Among the entries below, find the line with "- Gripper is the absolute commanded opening", then quote it and each following line up to and including the line with "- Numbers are", and nothing else.

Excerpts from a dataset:
_____

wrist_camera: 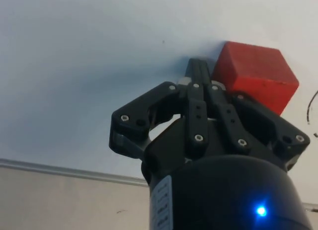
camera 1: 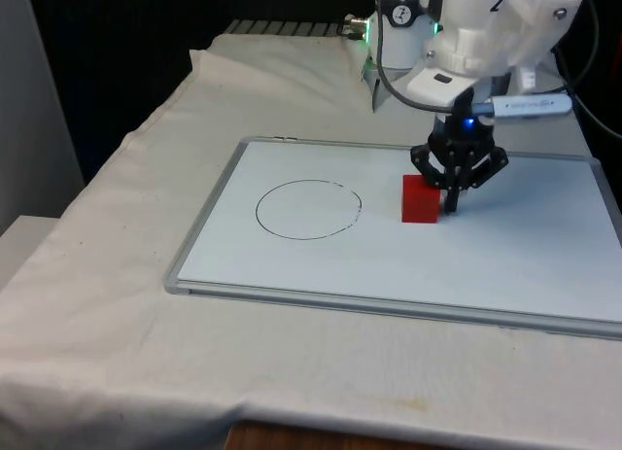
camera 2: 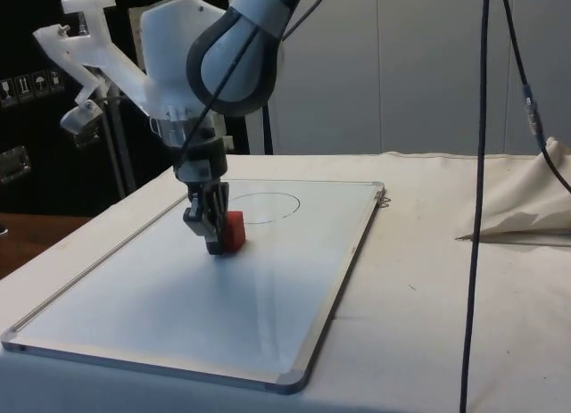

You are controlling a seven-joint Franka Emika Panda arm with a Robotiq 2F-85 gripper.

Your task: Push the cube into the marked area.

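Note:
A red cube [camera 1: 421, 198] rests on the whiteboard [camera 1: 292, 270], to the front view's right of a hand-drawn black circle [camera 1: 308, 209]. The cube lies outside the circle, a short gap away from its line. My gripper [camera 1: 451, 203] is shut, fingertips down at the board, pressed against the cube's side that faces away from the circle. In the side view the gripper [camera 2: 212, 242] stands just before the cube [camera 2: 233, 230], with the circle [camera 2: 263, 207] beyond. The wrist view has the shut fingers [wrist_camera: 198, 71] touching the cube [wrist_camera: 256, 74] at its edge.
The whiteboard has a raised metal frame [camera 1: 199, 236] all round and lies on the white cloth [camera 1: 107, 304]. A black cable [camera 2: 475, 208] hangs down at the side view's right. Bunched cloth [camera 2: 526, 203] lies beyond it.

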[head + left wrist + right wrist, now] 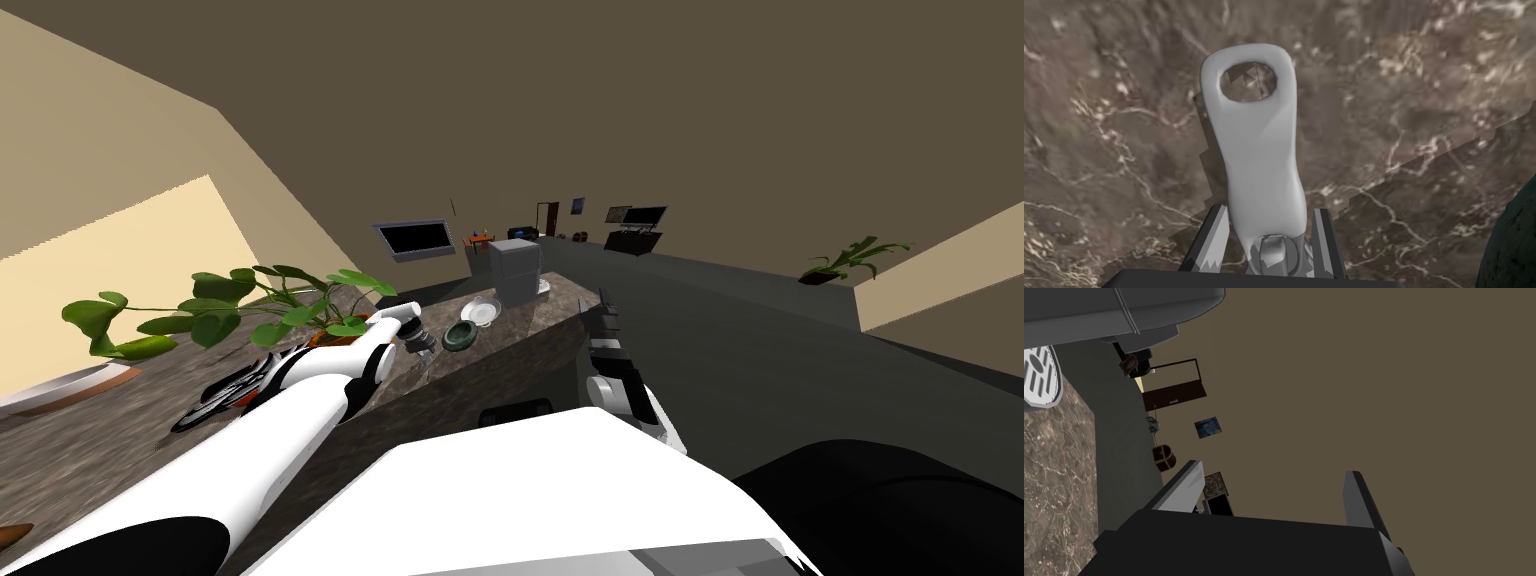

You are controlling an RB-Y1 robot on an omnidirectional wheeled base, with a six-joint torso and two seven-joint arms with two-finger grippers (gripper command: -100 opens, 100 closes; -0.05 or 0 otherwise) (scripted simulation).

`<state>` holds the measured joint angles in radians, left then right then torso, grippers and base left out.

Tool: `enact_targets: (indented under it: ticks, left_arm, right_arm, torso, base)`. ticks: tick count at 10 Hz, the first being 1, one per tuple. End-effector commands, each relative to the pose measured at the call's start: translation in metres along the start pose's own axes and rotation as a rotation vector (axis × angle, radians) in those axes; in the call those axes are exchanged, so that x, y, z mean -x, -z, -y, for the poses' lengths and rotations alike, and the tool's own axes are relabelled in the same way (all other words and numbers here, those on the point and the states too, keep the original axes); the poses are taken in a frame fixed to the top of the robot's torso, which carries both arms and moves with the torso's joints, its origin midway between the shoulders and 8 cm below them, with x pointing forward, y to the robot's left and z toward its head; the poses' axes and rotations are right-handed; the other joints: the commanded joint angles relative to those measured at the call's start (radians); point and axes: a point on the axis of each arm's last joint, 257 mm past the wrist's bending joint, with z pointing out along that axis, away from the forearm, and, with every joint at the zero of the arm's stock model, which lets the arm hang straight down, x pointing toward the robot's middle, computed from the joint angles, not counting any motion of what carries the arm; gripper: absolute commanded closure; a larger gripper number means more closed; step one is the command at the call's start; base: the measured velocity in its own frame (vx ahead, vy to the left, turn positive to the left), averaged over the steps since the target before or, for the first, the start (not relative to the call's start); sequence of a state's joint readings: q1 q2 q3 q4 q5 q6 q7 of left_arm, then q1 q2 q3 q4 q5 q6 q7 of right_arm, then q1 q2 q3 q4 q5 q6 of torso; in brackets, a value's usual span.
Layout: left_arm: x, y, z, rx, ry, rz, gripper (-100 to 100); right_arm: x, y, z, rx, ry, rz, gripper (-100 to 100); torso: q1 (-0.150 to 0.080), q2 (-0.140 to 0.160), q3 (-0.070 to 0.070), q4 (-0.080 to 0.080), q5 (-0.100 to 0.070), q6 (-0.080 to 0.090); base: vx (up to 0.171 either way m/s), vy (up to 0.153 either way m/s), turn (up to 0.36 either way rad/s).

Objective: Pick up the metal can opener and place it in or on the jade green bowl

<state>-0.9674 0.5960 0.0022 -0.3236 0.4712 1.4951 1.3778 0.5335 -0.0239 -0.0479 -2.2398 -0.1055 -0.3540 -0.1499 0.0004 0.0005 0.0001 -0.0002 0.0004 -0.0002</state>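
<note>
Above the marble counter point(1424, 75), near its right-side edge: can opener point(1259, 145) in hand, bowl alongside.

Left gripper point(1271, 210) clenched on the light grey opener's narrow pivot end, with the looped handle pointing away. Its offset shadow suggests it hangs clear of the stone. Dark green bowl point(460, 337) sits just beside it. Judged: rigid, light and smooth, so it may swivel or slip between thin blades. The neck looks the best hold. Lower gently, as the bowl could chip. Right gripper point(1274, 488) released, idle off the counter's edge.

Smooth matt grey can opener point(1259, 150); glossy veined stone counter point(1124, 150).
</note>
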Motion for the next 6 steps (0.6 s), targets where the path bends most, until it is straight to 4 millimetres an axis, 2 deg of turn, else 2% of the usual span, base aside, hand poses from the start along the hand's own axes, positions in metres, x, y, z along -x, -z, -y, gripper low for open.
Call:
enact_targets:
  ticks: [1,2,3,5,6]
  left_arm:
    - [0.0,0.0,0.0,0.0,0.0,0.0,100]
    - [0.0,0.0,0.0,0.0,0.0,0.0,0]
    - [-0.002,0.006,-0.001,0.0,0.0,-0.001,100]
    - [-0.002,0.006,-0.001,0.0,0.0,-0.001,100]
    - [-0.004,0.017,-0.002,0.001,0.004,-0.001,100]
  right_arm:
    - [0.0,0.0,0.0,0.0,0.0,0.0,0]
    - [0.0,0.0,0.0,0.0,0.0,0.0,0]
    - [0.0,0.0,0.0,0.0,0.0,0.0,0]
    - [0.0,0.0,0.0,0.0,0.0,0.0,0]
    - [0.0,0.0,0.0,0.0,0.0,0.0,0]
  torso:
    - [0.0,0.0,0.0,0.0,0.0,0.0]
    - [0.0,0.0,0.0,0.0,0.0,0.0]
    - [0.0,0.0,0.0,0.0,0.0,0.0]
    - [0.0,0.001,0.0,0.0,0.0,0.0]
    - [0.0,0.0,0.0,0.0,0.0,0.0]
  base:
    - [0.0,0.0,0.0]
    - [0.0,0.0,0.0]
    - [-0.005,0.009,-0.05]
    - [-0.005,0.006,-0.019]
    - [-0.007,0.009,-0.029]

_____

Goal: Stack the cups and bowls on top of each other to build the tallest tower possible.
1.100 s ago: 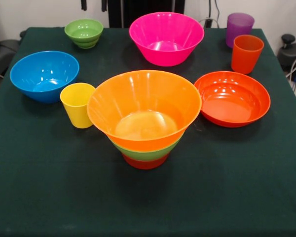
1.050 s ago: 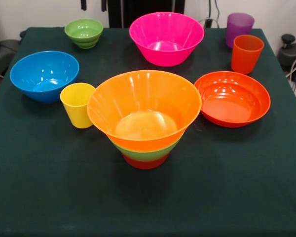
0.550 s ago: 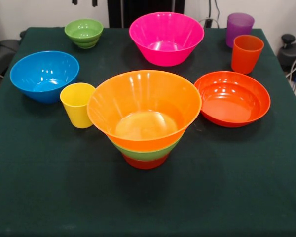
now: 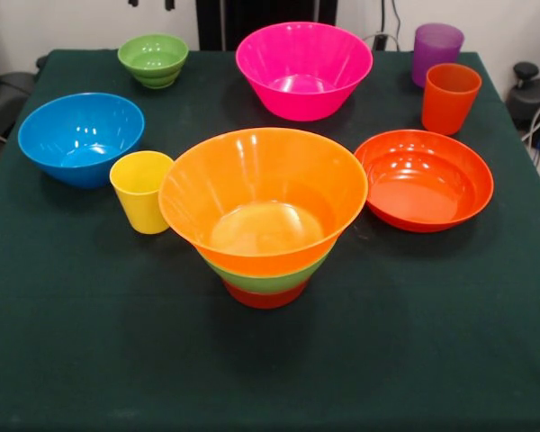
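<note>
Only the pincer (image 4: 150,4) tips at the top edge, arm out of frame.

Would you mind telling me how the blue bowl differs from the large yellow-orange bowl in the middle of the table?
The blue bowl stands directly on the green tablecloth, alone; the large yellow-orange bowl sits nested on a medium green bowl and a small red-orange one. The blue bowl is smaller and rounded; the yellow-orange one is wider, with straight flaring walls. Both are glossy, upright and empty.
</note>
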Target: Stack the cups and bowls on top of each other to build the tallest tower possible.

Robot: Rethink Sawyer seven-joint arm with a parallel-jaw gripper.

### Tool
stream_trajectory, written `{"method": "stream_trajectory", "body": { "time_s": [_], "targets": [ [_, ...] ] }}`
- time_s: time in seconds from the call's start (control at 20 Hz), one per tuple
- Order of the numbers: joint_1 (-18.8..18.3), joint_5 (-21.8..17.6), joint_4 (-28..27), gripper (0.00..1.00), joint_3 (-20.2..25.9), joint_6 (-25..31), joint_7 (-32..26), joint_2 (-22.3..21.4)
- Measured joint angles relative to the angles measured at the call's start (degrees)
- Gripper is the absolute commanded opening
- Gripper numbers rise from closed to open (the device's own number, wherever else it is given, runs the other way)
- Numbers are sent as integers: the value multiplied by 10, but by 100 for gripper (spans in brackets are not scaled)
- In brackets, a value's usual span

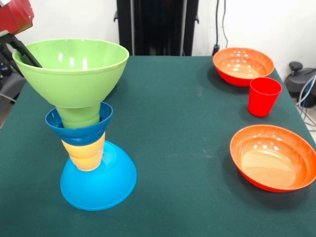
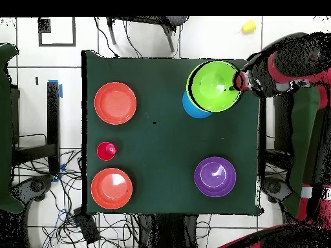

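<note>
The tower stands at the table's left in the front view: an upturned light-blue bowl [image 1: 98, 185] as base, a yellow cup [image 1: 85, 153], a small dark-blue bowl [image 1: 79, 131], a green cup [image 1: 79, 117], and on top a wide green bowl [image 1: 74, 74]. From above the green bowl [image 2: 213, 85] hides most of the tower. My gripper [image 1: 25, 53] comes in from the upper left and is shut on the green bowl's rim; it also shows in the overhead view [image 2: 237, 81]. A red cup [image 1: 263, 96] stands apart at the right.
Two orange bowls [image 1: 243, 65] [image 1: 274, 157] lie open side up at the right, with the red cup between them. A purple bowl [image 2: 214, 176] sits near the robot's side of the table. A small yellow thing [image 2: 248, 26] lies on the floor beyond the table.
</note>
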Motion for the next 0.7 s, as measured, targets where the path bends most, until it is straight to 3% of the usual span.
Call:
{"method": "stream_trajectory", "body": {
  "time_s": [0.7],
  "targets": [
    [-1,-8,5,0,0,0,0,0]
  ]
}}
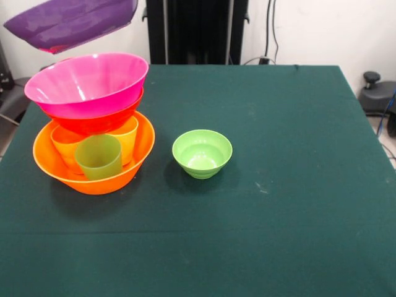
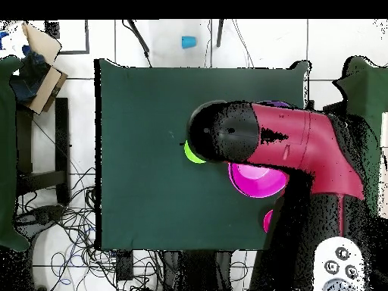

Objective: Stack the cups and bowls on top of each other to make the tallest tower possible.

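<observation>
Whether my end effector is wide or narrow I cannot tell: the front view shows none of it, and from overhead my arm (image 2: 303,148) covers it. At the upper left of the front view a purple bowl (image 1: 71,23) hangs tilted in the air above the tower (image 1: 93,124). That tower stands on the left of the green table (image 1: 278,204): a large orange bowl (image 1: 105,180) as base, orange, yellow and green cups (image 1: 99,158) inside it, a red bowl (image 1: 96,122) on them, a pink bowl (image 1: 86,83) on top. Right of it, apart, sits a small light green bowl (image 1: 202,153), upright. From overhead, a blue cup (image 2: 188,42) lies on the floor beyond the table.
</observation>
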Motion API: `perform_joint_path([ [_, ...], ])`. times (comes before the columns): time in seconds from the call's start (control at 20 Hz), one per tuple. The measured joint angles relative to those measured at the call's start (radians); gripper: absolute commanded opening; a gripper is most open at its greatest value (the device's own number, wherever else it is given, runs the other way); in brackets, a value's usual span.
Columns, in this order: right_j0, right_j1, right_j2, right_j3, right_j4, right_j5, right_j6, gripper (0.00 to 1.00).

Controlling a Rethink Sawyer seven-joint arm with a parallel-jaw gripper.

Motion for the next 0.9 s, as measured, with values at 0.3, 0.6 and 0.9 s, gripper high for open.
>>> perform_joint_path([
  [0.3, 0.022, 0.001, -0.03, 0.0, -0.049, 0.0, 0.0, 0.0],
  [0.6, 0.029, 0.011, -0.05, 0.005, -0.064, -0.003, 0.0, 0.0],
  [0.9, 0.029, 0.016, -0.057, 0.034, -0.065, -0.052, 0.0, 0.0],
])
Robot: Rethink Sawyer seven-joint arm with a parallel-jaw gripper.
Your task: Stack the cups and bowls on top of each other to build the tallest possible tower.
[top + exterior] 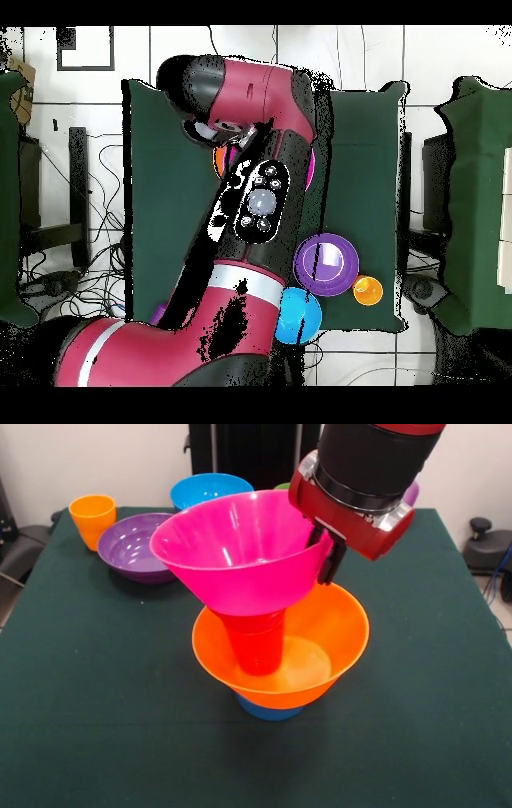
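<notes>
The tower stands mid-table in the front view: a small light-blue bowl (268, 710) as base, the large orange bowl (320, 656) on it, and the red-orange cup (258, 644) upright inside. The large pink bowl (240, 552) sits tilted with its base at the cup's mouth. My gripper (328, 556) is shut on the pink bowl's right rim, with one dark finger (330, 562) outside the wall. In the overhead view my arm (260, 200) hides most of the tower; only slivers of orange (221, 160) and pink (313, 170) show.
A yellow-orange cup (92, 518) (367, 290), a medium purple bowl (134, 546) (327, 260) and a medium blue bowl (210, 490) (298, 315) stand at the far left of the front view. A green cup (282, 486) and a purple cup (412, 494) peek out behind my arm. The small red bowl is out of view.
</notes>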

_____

Response below:
- Gripper is the absolute commanded opening
- Gripper numbers rise from closed to open (the device's own number, wherever else it is given, runs the other way)
- Numbers are sent as integers: the value multiplied by 10, but by 100 for gripper (spans in brackets are not scaled)

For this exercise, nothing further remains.